And Travis did. He found it surprisingly easy to tell the story, probably because he was pretty tired after working this dinner shift. And because he admired this wirey old man with the delicate hands folded around his coffee cup. Admired and trusted him completely.

“You already know what I did and why I did it, don’t you?”

“It was my lecture.”

The priest brushed a hand through his thatch of gray hair, and waited.

“It was.”

“When I told you about the crucifix up by the Big House,” he said. “The crucifix and the mermaid.”

Father J’s enthusiasm about the nature of sacred art had been almost contagious, the way he went on and on about its creation, placement, and how veneration of religious beauty built up the community’s sense of itself and even healed the soul. Travis had been transported for a moment, utterly convinced. But then Jonah’s tone changed and he reminded them of the garden next to the main administration building—the estate building around which the rest of the campus had grown. For decades the prayer garden and the grotto down by the back entrance of the college had been the two best places to pray, he said. And to neck, he added without any sense of judgment, reminding Travis why he was so attracted to this teacher. But the garden had been desecrated, and by a priest of all people, a recent president of the college who, at the conclusion of one of his frequent trips to parts unknown and far away had returned with a statue of a naked mermaid which, after minimal deliberation, he had installed in the midst of a fountain outside his office window. In the prayer garden.
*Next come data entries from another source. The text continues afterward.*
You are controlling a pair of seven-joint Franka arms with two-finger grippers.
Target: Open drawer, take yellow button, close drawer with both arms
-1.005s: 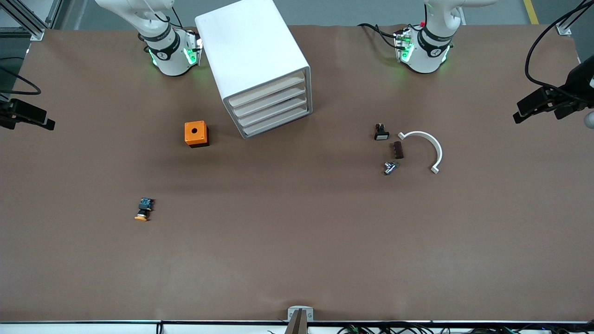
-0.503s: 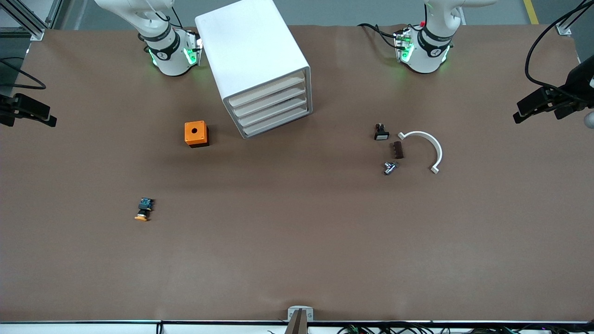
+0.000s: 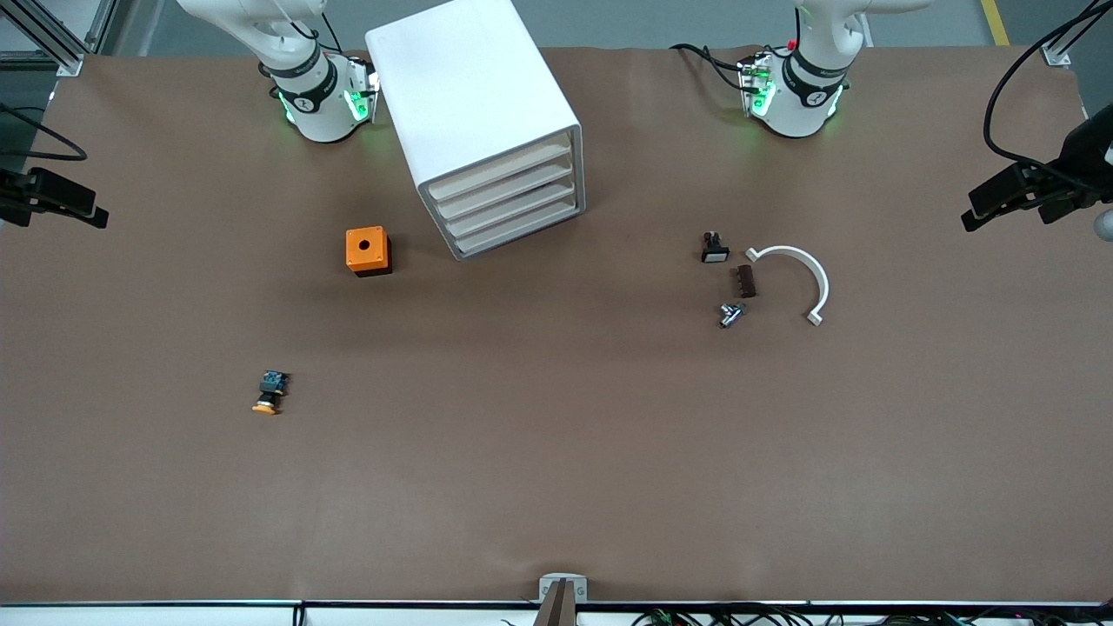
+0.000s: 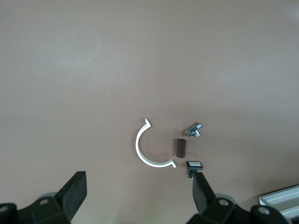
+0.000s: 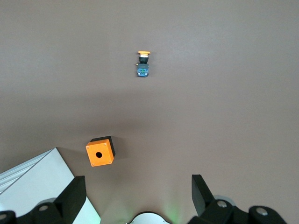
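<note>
Right wrist view alone shows the button point(image 5: 143, 64).

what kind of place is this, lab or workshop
Most likely a robotics lab: two arm bases bolted along a brown-covered table, a white drawer cabinet, and small parts such as an orange cube laid out as for a test.

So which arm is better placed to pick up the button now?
Probably the right arm. The button lies toward its end of the table, and its open hand already sees it. The left hand overlooks other small parts.
</note>
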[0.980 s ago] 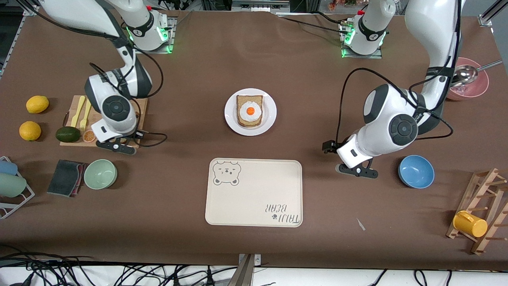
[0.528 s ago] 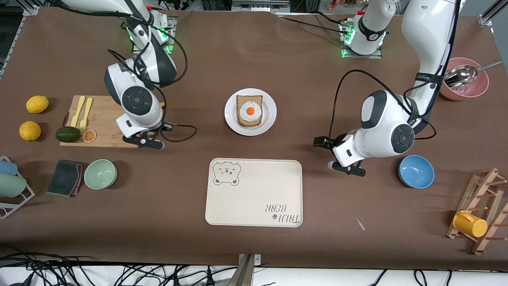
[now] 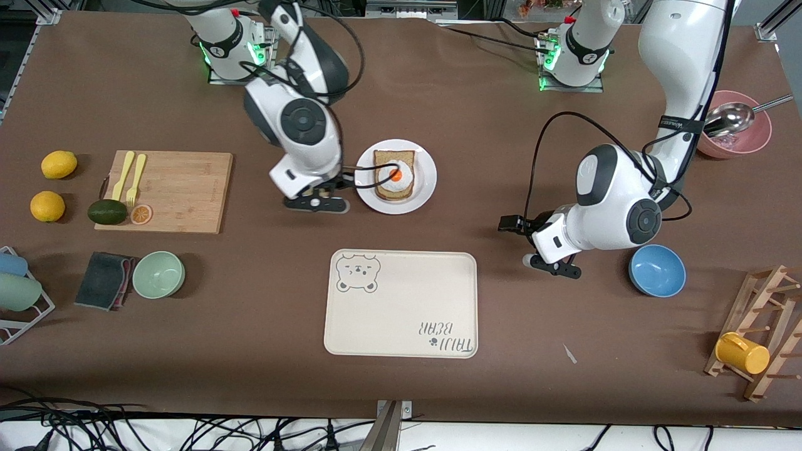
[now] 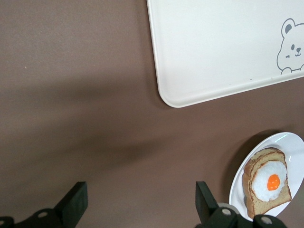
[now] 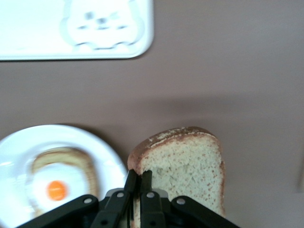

Travis had walked through the garden hundreds of times on his way to the athletic center but had never noticed the desecration. Now, he could not get it out of his head. From his vantage point on the cross, Christ now looked down and in his last moments contemplated the fulsome breasts of a woman with the tail of a fish.

And so one moonless night, the mermaid disappeared from her fountain.

The campus police was alerted. The president was furious.

“You knew it was me,” Travis began, “because . . ..”

“Your essay was rather, how shall I say, declarative,” Jonah said. “And then you showed up here like a guilty puppy.”

“I’m doomed,” Travis said. “I’m here on scholarship. If they find out it was me . . . .”

Across the river a train whistled, heading south to New York or west to Chicago, either way slipping away into the cold, dark night.

“Let me see what I can do,” the priest said, getting up from the table.

And so it was that a naked mermaid was discovered undamaged a few days later contemplating a patch of ground in one of the back fields of campus and was quietly put into storage in the old milking barn nearby. And so it was that the Love in Action House of Hospitality acquired its newest worker.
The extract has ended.